**What you have to do:**
Consider each line of the material below and note whether it holds "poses". State how many do, and nothing else.
↓
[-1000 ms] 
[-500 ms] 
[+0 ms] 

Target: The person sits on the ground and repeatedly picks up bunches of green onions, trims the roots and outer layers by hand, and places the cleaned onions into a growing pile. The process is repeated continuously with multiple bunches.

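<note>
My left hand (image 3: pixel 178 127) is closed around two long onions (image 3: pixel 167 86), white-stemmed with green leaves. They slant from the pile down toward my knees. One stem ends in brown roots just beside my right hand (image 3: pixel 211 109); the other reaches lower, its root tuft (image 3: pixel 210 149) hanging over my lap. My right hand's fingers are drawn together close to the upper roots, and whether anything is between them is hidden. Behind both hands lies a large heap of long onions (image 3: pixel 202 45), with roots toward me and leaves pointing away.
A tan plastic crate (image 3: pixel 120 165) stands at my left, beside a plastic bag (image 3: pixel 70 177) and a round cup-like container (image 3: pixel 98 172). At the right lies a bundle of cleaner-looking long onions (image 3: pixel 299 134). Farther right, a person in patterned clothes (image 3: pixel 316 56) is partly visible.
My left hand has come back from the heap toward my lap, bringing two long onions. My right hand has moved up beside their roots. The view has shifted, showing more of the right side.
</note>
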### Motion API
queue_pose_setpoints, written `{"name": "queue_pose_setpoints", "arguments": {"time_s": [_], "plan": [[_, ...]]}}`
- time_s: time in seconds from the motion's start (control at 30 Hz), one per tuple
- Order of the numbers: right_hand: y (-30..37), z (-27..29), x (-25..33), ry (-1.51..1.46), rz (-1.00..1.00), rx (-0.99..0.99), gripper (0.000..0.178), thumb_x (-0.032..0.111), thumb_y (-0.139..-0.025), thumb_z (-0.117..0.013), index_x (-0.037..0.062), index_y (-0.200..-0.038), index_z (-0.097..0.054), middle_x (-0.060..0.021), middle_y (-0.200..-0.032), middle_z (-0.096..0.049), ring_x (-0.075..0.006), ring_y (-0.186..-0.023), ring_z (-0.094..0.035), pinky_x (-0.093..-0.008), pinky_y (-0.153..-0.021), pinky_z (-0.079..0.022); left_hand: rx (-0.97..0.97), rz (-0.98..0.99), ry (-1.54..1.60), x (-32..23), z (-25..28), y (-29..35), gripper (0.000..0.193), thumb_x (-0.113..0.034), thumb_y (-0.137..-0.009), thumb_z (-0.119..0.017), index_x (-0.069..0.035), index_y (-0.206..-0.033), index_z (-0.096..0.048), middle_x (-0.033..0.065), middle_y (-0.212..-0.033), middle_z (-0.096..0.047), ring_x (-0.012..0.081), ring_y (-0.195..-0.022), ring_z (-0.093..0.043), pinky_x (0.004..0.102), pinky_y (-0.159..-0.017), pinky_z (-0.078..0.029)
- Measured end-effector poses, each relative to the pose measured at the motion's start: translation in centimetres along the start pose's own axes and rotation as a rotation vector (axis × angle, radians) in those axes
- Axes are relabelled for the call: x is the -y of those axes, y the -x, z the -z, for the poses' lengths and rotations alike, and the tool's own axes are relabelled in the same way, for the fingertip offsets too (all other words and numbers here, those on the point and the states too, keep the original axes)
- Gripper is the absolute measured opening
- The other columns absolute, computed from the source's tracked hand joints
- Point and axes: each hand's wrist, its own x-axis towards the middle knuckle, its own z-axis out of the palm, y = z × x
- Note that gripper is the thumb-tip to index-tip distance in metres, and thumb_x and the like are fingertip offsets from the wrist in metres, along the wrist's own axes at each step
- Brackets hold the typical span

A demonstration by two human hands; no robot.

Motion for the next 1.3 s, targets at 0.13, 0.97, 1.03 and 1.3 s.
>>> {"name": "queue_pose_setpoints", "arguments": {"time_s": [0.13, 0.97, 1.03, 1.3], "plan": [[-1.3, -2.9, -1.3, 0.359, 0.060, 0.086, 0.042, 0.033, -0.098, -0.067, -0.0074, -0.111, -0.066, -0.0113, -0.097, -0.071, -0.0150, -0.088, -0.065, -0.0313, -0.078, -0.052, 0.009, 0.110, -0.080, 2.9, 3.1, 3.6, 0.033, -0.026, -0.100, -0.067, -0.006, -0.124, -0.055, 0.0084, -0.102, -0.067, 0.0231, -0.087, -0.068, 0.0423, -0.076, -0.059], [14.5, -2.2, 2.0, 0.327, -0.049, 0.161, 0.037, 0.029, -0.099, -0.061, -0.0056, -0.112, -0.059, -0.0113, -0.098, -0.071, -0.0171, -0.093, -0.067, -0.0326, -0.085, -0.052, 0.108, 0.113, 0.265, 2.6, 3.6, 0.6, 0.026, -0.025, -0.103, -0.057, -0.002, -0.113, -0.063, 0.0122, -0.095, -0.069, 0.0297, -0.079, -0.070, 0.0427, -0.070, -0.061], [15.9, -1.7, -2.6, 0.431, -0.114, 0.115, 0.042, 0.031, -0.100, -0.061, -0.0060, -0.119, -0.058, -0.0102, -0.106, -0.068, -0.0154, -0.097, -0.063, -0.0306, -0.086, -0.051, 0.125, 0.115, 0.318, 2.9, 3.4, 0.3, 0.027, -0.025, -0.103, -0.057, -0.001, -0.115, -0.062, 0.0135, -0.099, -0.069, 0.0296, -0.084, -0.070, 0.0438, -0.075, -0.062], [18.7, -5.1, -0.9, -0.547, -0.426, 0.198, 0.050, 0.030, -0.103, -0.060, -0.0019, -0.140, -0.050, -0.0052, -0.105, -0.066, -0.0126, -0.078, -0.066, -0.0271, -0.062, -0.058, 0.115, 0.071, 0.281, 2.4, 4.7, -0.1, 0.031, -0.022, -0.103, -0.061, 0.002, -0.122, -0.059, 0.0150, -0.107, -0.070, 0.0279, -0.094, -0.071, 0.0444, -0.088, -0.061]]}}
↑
**Exercise result:**
2